• [THE TASK]: Please give back, exactly as written, the lines from the line with "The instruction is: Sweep" to the line with "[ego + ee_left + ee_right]" in the listing below, leaving out all pictures.

• [GIVEN ENTRIES]:

******************************

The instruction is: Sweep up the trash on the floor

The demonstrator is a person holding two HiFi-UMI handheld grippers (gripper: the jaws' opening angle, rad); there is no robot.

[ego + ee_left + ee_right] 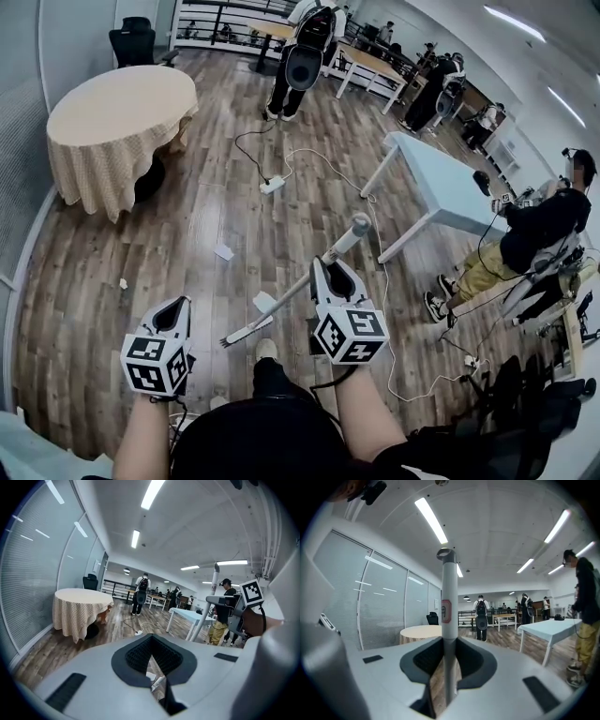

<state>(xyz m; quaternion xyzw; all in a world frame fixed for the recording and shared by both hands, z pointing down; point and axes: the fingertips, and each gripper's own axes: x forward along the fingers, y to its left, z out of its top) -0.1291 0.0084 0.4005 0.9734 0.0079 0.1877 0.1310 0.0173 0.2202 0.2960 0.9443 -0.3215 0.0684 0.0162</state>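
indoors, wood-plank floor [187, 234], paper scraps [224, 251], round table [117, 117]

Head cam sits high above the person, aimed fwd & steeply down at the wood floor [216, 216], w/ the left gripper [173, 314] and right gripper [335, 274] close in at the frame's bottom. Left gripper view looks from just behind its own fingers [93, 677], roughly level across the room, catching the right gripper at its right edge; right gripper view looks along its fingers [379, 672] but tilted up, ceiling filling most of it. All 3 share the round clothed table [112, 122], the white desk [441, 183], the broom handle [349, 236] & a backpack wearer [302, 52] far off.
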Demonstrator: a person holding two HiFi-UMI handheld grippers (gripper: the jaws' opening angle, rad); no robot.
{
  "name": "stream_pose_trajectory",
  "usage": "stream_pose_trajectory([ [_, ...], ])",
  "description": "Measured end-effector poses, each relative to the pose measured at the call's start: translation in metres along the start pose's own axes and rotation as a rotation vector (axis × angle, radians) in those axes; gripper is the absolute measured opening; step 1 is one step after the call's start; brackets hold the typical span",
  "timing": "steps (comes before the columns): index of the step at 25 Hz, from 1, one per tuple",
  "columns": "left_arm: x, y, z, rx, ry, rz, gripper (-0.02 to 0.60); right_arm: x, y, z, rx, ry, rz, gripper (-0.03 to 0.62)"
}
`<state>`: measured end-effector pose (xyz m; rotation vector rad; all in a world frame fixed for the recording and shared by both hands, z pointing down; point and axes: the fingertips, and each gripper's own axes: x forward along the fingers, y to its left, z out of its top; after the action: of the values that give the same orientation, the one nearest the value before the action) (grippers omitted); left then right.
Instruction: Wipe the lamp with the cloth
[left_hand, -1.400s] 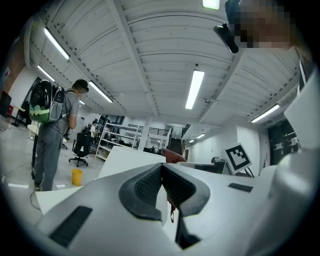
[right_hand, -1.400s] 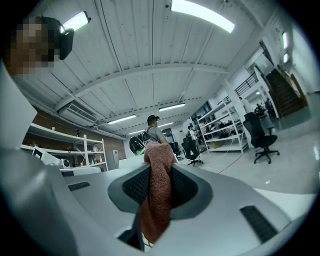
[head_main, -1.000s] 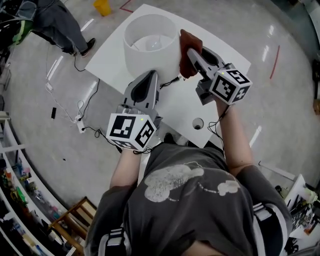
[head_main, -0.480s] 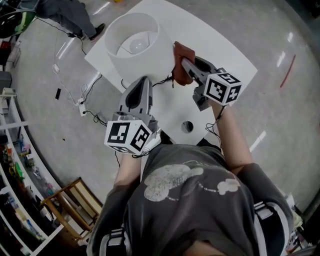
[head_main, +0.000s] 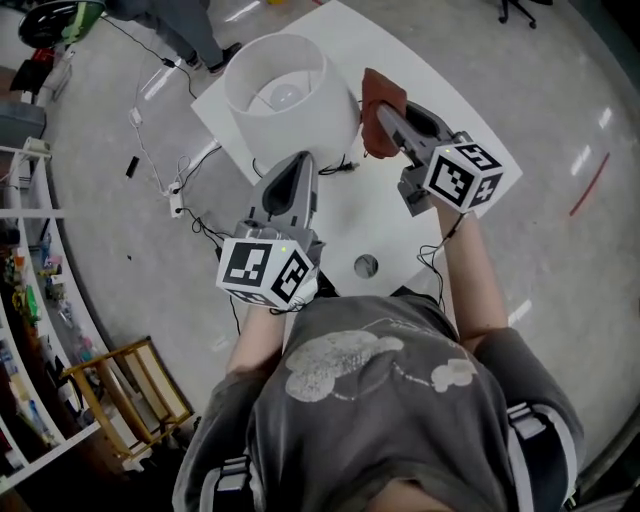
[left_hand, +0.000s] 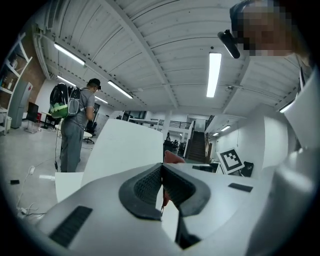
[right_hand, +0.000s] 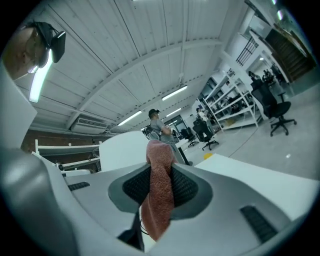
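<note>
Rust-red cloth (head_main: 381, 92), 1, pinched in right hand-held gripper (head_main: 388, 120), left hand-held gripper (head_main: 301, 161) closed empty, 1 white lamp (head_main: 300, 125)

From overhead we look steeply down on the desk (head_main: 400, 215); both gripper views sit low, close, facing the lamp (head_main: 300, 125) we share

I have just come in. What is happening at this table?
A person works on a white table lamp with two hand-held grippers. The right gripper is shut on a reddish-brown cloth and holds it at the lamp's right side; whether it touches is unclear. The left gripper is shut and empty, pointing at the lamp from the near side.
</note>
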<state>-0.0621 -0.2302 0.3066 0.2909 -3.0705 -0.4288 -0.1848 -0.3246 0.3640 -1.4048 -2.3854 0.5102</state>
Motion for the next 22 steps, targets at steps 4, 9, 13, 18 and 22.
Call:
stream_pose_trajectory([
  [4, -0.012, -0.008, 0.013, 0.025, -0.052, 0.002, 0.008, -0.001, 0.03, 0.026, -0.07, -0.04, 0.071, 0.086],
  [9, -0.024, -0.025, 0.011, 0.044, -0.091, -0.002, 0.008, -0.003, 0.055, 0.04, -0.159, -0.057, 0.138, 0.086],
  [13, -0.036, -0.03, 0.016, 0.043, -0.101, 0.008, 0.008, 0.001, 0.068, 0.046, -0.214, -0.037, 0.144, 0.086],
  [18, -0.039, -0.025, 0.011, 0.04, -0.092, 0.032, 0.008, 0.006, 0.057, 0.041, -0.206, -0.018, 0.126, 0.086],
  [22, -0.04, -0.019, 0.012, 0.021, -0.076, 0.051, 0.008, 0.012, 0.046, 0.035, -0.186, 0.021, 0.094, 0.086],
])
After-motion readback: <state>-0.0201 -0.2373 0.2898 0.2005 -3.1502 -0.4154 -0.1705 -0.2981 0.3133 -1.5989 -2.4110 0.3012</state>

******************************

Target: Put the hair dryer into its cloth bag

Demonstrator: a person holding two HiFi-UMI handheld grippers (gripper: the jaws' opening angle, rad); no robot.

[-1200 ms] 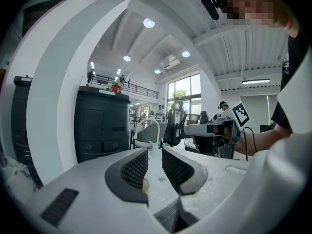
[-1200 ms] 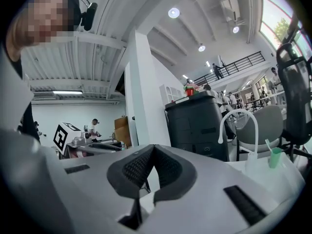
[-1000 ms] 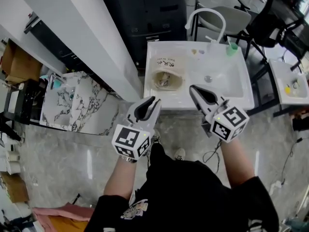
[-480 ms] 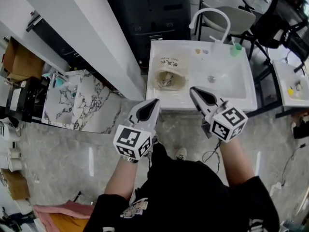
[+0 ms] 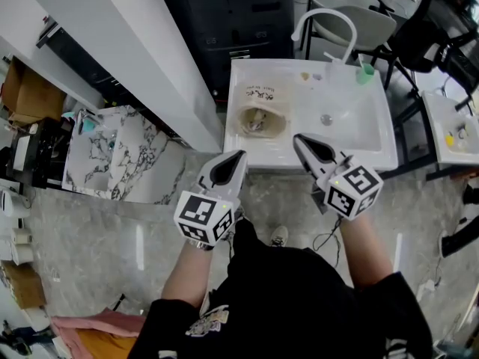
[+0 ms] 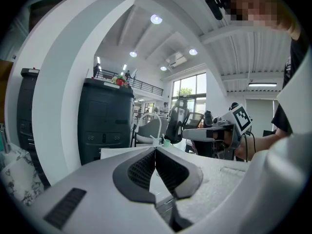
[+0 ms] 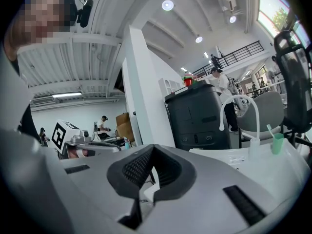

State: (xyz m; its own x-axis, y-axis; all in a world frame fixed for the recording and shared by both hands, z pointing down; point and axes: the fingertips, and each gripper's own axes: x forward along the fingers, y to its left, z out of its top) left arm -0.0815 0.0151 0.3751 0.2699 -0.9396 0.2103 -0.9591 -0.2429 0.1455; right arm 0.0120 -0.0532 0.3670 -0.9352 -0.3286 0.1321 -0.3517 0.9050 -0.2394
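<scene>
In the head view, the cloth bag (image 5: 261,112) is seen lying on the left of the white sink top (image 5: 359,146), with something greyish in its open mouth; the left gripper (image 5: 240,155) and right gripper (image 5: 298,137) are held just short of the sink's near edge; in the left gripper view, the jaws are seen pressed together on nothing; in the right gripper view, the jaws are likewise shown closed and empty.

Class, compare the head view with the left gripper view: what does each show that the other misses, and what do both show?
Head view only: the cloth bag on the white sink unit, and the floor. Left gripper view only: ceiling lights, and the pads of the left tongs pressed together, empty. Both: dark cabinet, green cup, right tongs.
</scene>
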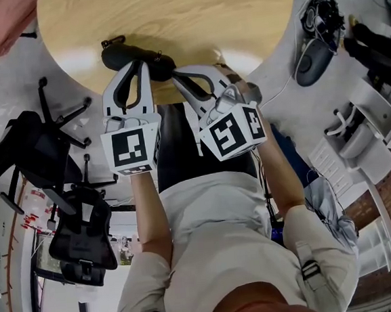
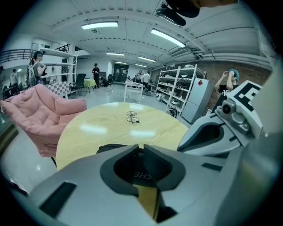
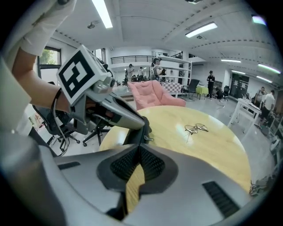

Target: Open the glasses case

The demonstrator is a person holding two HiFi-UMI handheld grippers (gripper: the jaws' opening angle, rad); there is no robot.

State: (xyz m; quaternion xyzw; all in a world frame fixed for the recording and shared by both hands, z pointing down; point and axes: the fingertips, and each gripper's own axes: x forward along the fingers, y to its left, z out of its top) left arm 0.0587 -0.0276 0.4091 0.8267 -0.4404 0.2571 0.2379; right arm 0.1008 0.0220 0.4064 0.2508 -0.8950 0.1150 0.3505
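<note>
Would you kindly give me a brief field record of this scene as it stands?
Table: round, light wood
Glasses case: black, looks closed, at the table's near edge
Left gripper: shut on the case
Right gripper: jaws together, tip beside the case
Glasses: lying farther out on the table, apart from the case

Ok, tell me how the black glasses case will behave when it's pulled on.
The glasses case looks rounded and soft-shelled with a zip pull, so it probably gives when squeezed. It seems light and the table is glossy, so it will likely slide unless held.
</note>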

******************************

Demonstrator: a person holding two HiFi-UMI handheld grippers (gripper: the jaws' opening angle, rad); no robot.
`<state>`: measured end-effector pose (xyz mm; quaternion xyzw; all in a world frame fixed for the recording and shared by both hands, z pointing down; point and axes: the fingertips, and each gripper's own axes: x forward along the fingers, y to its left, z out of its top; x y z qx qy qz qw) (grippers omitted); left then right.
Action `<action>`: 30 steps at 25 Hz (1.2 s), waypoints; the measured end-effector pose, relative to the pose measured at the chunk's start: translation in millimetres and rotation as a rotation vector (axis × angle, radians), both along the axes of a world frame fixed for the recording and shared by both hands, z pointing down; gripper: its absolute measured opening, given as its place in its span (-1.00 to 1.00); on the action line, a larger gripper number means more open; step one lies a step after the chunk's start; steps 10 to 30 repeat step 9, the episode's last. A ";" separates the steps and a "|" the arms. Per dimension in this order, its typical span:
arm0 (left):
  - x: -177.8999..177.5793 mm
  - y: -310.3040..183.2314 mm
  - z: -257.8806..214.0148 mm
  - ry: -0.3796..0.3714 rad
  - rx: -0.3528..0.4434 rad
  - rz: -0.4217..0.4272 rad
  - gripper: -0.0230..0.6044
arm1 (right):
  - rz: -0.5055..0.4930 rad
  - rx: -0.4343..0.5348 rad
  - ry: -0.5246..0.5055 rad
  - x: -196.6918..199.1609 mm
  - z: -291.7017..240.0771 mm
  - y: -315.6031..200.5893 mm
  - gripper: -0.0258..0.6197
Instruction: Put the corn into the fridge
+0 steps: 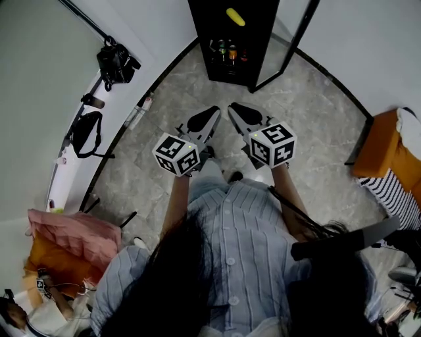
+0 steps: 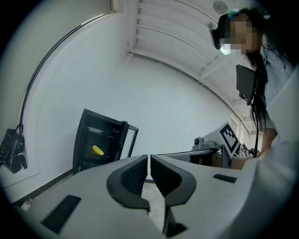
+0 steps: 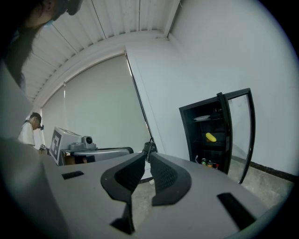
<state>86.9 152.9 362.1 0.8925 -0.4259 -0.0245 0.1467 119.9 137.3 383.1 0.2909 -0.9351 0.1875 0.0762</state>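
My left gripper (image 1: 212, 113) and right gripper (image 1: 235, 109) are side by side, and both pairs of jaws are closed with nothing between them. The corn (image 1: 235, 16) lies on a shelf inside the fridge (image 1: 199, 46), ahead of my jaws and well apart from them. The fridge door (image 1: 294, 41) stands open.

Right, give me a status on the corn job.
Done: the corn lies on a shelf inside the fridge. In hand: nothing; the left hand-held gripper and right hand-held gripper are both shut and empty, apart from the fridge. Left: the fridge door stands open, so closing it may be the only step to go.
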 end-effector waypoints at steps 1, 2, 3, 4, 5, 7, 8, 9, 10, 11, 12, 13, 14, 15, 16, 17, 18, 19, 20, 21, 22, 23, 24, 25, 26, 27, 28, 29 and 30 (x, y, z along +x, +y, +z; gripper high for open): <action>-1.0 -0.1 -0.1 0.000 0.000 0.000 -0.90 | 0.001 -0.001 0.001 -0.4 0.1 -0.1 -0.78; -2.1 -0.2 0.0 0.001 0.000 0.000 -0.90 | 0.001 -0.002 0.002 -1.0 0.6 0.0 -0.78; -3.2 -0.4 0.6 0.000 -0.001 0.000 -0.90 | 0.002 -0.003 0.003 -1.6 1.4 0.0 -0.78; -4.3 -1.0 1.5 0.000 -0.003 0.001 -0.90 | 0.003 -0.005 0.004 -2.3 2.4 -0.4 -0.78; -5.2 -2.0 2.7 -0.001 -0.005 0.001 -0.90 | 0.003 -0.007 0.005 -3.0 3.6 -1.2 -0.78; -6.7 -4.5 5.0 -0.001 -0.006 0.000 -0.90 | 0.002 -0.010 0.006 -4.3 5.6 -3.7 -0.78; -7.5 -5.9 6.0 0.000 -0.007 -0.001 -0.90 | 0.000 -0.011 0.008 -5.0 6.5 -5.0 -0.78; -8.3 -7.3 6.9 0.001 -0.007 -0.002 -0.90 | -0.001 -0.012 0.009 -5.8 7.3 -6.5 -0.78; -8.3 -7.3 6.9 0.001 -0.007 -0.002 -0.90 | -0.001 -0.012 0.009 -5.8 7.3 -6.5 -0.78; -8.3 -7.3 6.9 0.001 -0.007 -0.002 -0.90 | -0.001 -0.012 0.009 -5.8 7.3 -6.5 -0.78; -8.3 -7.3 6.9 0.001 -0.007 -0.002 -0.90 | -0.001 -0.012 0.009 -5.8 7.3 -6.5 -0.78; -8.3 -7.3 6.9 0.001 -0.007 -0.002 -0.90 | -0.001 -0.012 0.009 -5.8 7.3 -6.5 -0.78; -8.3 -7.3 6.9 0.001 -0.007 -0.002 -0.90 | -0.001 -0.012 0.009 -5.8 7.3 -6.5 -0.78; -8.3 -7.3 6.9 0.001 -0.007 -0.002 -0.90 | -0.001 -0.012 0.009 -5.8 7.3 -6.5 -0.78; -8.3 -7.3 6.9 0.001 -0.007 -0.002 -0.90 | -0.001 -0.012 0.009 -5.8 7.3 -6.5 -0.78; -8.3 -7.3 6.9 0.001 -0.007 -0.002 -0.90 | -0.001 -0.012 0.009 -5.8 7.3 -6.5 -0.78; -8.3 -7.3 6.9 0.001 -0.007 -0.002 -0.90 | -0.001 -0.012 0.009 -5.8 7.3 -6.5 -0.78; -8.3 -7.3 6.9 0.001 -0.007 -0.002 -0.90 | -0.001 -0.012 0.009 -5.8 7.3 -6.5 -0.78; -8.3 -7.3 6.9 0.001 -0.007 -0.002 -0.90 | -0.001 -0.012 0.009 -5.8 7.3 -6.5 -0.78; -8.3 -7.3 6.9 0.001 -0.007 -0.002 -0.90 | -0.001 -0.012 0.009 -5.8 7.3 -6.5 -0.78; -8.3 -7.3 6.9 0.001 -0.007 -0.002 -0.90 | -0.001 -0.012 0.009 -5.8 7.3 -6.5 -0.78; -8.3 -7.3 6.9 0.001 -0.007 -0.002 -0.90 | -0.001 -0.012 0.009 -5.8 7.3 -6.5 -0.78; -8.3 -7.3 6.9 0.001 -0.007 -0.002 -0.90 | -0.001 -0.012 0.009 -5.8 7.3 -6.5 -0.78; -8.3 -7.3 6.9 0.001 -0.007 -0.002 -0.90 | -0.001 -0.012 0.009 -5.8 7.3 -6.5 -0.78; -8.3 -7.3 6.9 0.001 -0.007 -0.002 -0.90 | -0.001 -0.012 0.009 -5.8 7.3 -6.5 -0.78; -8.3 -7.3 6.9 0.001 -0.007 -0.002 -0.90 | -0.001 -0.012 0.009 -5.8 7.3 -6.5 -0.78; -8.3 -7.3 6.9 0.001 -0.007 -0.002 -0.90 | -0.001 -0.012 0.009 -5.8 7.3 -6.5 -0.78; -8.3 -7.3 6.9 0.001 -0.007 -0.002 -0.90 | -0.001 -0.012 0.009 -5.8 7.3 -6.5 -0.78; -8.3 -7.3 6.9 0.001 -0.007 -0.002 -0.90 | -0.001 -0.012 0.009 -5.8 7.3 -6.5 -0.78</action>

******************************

• [RESULT FOR THIS EXERCISE]:
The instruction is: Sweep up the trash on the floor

The demonstrator is a person holding two HiFi-UMI handheld grippers (gripper: the jaws' opening angle, rad); there is no robot.

[ego + ee_left + ee_right] 

The exercise requires no additional content.